### Work item
Return every line of the records, exact and in full, until you have returned the line with "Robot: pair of", and include none of the pictures.

### Record excerpts
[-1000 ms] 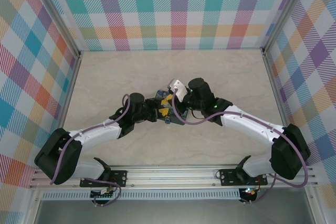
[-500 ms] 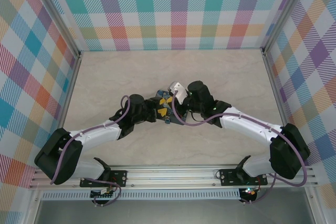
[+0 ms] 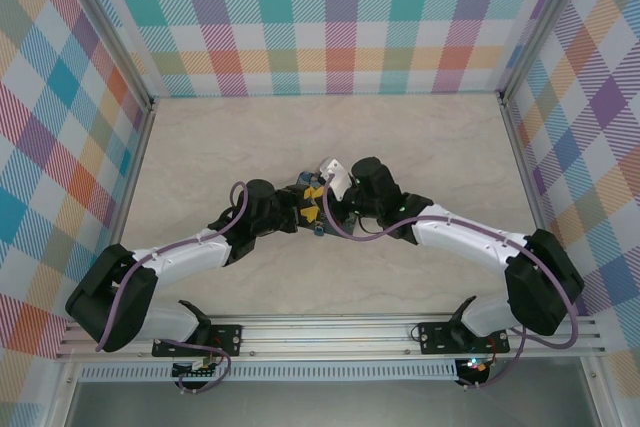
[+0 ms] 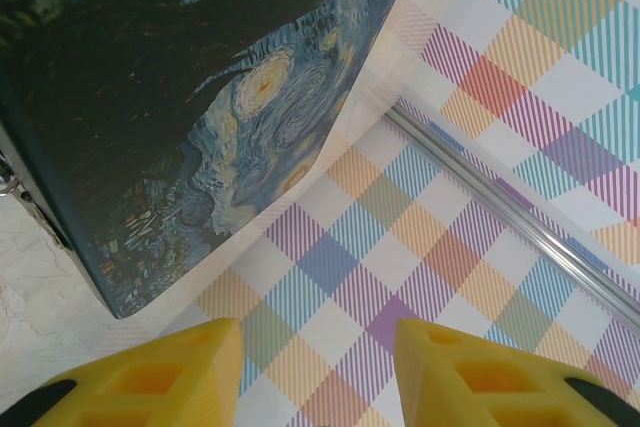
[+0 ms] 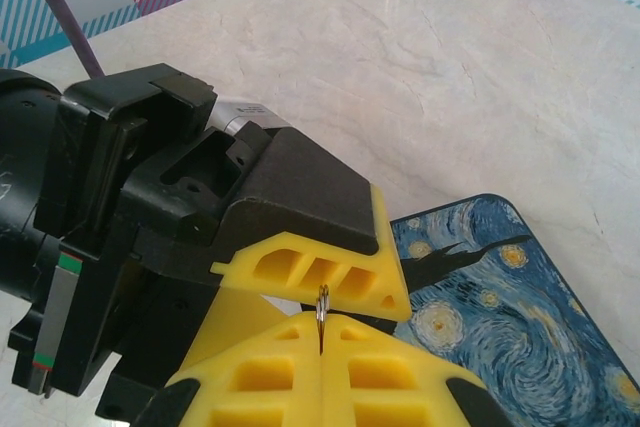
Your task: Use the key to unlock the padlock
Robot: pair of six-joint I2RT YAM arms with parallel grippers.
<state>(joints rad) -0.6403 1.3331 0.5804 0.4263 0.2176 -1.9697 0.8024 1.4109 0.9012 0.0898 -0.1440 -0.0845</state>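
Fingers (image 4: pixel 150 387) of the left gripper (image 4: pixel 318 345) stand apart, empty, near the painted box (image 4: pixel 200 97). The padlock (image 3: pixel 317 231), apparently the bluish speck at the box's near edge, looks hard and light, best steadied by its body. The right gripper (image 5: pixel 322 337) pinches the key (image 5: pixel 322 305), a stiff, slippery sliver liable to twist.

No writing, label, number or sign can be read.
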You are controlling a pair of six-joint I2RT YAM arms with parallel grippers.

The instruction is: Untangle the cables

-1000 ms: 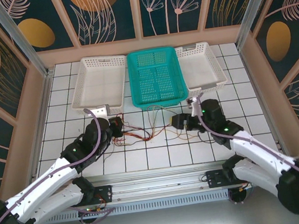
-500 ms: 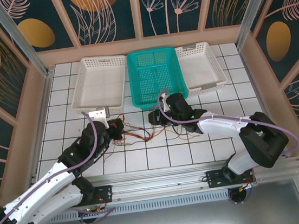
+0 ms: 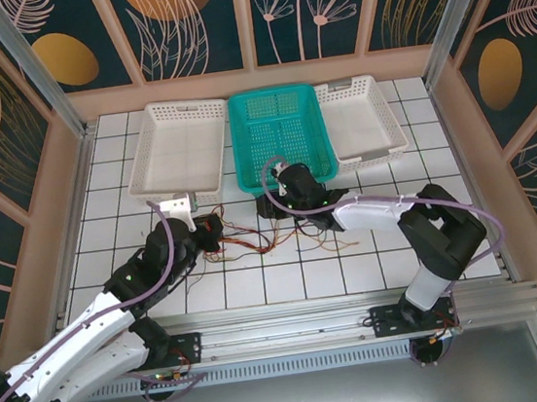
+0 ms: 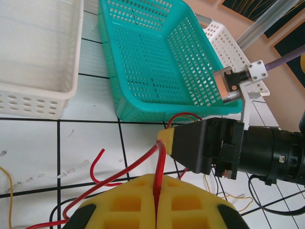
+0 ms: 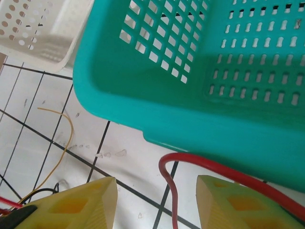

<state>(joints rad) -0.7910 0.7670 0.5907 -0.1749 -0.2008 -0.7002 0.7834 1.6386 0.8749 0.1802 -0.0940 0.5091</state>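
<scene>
my left tool [image 4: 156,210] is pressed together on a red cable [image 4: 160,152], near the middle of the counter [image 3: 113,210]. the other cables [image 3: 249,241] lie in a loose heap just past it. farther on, my right tool [image 5: 157,200] is spread, with a red loop between its fingers, right by the near edge of the green basket [image 5: 143,119]. the wires look thin, light and floppy, so i think it is best to pinch one close to the knot.

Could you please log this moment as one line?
left pincer: shut on red cable | right pincer: open astride it | beside teal basket
</scene>
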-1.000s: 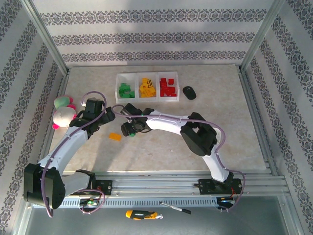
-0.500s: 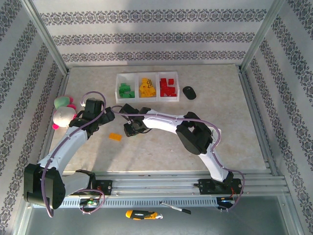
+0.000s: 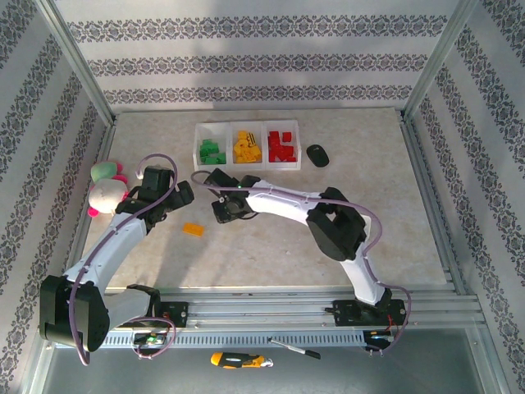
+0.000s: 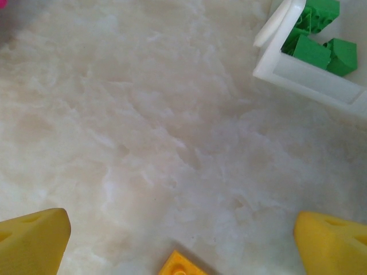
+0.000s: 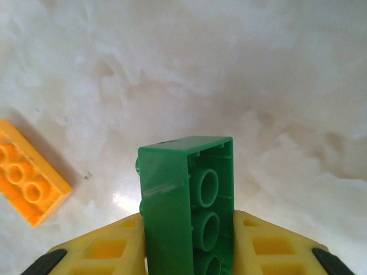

### Answer section
[-1000 ms] 
[-500 ms] 
[+0 ms] 
[+0 ms] 
[+0 ms] 
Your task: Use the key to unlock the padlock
Robot: pair of six-joint I2RT YAM arms with parallel grippers.

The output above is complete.